TASK PROMPT — Every line of the listing must be repeated in the answer without alteration.

Start of Block

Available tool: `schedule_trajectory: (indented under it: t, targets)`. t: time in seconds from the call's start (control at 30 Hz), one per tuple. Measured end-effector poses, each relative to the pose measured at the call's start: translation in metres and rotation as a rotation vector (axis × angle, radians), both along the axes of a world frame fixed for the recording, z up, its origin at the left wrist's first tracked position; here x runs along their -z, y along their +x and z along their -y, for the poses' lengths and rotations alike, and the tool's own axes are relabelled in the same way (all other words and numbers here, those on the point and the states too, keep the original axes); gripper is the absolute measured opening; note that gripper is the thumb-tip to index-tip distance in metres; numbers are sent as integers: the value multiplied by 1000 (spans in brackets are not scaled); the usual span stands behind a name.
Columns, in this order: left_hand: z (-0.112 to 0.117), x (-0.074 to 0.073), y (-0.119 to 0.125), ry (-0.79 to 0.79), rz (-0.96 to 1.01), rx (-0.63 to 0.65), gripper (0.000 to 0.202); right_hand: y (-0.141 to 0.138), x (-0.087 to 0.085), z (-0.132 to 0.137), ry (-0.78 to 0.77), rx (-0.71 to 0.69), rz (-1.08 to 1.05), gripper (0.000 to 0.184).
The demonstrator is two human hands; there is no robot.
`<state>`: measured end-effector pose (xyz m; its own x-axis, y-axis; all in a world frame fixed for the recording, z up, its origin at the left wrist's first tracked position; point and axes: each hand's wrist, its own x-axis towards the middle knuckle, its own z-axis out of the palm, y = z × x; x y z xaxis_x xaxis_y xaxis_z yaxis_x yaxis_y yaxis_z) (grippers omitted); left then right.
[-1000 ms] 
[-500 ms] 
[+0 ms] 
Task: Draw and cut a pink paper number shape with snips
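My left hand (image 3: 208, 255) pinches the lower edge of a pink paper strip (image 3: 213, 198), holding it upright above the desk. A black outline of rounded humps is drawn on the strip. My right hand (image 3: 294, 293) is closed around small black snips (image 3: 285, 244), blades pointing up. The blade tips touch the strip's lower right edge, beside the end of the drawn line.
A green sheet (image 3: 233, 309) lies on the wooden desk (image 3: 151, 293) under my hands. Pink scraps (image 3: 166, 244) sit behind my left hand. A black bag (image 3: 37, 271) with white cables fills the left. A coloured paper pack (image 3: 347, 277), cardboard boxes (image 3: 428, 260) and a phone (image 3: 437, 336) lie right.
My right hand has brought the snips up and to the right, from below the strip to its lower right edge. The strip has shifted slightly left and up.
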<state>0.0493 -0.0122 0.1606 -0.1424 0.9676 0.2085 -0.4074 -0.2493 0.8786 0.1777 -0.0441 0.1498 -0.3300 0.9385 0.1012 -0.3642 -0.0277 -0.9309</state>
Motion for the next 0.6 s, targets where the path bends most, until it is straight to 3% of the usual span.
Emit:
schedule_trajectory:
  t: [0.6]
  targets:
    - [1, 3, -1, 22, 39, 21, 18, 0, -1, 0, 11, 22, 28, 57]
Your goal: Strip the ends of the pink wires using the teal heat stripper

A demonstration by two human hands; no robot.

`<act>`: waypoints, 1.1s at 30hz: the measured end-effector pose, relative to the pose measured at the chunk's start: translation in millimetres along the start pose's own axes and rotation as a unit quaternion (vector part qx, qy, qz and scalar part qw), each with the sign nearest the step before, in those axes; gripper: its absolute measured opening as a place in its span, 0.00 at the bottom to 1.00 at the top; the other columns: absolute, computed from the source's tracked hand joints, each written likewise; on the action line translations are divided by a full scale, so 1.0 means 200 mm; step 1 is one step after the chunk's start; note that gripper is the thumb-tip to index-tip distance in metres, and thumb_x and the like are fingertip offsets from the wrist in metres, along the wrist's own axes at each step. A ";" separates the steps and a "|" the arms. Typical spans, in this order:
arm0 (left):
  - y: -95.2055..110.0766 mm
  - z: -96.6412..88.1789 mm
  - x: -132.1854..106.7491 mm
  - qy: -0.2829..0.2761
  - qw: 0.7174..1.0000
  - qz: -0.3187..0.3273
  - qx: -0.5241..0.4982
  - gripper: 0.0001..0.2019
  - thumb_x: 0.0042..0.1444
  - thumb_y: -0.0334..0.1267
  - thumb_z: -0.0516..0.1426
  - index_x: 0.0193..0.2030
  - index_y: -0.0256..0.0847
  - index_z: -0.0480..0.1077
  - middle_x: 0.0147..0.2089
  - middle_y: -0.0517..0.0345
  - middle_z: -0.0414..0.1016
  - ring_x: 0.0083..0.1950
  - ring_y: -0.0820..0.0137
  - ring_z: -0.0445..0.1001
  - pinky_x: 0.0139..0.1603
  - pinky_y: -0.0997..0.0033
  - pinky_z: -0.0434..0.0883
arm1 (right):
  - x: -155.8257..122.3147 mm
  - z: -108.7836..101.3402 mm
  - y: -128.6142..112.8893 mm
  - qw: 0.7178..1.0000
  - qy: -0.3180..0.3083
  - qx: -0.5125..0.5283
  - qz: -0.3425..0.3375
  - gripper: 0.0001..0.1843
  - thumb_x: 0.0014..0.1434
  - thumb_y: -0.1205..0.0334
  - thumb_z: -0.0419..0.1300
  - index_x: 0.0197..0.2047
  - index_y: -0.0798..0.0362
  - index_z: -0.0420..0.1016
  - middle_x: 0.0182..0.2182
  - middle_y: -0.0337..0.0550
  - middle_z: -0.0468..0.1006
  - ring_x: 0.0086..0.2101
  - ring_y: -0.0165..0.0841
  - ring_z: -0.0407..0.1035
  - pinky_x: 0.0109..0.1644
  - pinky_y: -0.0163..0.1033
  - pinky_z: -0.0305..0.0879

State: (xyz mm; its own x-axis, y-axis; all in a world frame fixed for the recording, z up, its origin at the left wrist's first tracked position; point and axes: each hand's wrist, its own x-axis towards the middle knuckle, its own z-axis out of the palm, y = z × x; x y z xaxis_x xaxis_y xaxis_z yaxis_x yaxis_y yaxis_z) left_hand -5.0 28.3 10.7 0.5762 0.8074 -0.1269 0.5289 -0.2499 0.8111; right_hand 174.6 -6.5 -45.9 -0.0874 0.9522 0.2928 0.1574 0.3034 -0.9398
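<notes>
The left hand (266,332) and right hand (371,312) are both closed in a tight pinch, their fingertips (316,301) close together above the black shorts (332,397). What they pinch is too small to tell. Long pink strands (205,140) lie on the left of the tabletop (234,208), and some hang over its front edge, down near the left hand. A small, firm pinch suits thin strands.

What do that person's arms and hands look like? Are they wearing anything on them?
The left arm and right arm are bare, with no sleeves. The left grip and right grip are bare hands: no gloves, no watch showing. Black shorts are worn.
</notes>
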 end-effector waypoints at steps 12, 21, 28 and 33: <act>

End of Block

ANSWER TO THIS EXERCISE —
Available tool: `schedule_trajectory: (indented under it: t, targets)`. t: time in seconds from the call's start (control at 30 Hz), one per tuple. Measured end-effector poses, each relative to the pose measured at the call's start: translation in metres and rotation as a rotation vector (axis × angle, radians), both along the axes of a world frame fixed for the recording, z up, its origin at the left wrist's first tracked position; here x runs along their -z, y along their +x and z along their -y, for the poses' lengths and rotations alike, and the tool's own axes are relabelled in the same way (all other words and numbers here, those on the point and the states too, keep the original axes); gripper is the absolute measured opening; note that gripper is the thumb-tip to index-tip distance in metres; numbers are sent as integers: the value multiplied by 1000 (spans in brackets are not scaled); the usual span stands behind a name.
Columns, in this order: left_hand: z (-0.112 to 0.117), x (-0.074 to 0.073), y (-0.119 to 0.125), ry (-0.79 to 0.79), rz (-0.96 to 1.01), rx (-0.63 to 0.65), gripper (0.000 to 0.202); right_hand: y (-0.141 to 0.138), x (-0.087 to 0.085), z (-0.132 to 0.137), ry (-0.78 to 0.77), rx (-0.71 to 0.69), rz (-1.08 to 1.05), gripper (0.000 to 0.184).
The demonstrator is two human hands; there is no robot.
`<state>`: measured end-effector pose (xyz m; its own x-axis, y-axis; all in a world frame fixed for the recording, z up, its origin at the left wrist's first tracked position; point and axes: each hand's wrist, its own x-axis towards the middle knuckle, its own z-axis out of the palm, y = z × x; x y z xaxis_x xaxis_y xaxis_z yaxis_x yaxis_y yaxis_z) (grippers omitted); left then right.
[-1000 ms] 
[-500 ms] 
[+0 ms] 
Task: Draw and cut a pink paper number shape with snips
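My left hand (image 3: 208, 255) pinches the lower edge of a pink paper strip (image 3: 213, 198), holding it upright above the desk. A black outline of rounded humps is drawn on the strip. My right hand (image 3: 294, 293) is closed around small black snips (image 3: 285, 244), blades pointing up. The blade tips touch the strip's lower right edge, beside the end of the drawn line.
A green sheet (image 3: 233, 309) lies on the wooden desk (image 3: 151, 293) under my hands. Pink scraps (image 3: 166, 244) sit behind my left hand. A black bag (image 3: 37, 271) with white cables fills the left. A coloured paper pack (image 3: 347, 277), cardboard boxes (image 3: 428, 260) and a phone (image 3: 437, 336) lie right.
My right hand has brought the snips up and to the right, from below the strip to its lower right edge. The strip has shifted slightly left and up.
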<state>0.0493 -0.0122 0.1606 -0.1424 0.9676 0.2085 -0.4074 -0.2493 0.8786 0.1777 -0.0441 0.1498 -0.3300 0.9385 0.1012 -0.3642 -0.0277 -0.9309</state>
Motion for the next 0.6 s, targets where the path bends most, until it is straight to 3% of the usual span.
Emit:
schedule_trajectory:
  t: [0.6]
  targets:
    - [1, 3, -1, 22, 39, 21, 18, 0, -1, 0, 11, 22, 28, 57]
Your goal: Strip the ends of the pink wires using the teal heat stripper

A demonstration by two human hands; no robot.

`<act>`: waypoints, 1.1s at 30hz: the measured end-effector pose, relative to the pose measured at the chunk's start: translation in millimetres along the start pose's own axes and rotation as a unit quaternion (vector part qx, qy, qz and scalar part qw), each with the sign nearest the step before, in those axes; gripper: its absolute measured opening as a place in its span, 0.00 at the bottom to 1.00 at the top; the other columns: absolute, computed from the source's tracked hand joints, each written likewise; on the action line translations are divided by a full scale, so 1.0 means 200 mm; step 1 is one step after the chunk's start; note that gripper is the thumb-tip to index-tip distance in metres, and thumb_x and the like are fingertip offsets from the wrist in metres, along the wrist's own axes at each step. A ";" separates the steps and a "|" the arms. Typical spans, in this order:
arm0 (left):
  - y: -95.2055..110.0766 mm
  - z: -96.6412..88.1789 mm
  - x: -132.1854..106.7491 mm
  - qy: -0.2829..0.2761
  - qw: 0.7174..1.0000
  - qz: -0.3187..0.3273
  - qx: -0.5241..0.4982
  - gripper: 0.0001..0.2019
  - thumb_x: 0.0042..0.1444
  - thumb_y: -0.0334..0.1267
  - thumb_z: -0.0516..0.1426
  - index_x: 0.0193..0.2030
  - index_y: -0.0256..0.0847
  - index_z: -0.0480..0.1077
  - middle_x: 0.0147..0.2089
  - middle_y: -0.0517..0.0345
  - middle_z: -0.0414..0.1016
  - ring_x: 0.0083..0.1950
  - ring_y: -0.0820..0.0137
  - ring_z: -0.0445..0.1001
  - pinky_x: 0.0139..0.1603
  - pinky_y: -0.0997..0.0033
  - pinky_z: -0.0434..0.0883
arm1 (right):
  - x: -155.8257..122.3147 mm
  - z: -108.7836..101.3402 mm
  - y: -128.6142..112.8893 mm
  - qw: 0.7178..1.0000
  - qy: -0.3180..0.3083
  - qx: -0.5125..0.5283
  - qz: -0.3425..0.3375
  - gripper: 0.0001..0.1843
  - thumb_x: 0.0014..0.1434
  - thumb_y: -0.1205..0.0334
  - thumb_z: -0.0419..0.1300
  - index_x: 0.0197..0.2047
  - index_y: -0.0798..0.0362
  - index_z: -0.0420..0.1016
  - middle_x: 0.0182..0.2182
  - middle_y: -0.0337..0.0550
  - middle_z: -0.0468..0.1006
  - ring_x: 0.0086..0.2101
  - ring_y: -0.0165..0.0841
  - ring_z: -0.0407..0.1035
  - pinky_x: 0.0109..0.1644
  - pinky_y: -0.0163..0.1033
  - pinky_z: -0.0305..0.0879

State: (xyz mm; its own x-axis, y-axis; all in a world frame fixed for the recording, z up, its origin at the left wrist's first tracked position; point and axes: each hand's wrist, its own x-axis towards the middle knuckle, its own z-axis out of the palm, y = z × x; x y z xaxis_x xaxis_y xaxis_z yaxis_x yaxis_y yaxis_z) left_hand -5.0 28.3 10.7 0.5762 0.8074 -0.1269 0.5289 -0.2499 0.8111; right_hand 174.6 -6.5 -45.9 -0.0874 0.9522 0.2928 0.1574 0.3034 -0.9398
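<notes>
The left hand (266,332) and right hand (371,312) are both closed in a tight pinch, their fingertips (316,301) close together above the black shorts (332,397). What they pinch is too small to tell. Long pink strands (205,140) lie on the left of the tabletop (234,208), and some hang over its front edge, down near the left hand. A small, firm pinch suits thin strands.

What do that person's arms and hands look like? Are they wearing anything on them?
The left arm and right arm are bare, with no sleeves. The left grip and right grip are bare hands: no gloves, no watch showing. Black shorts are worn.
</notes>
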 end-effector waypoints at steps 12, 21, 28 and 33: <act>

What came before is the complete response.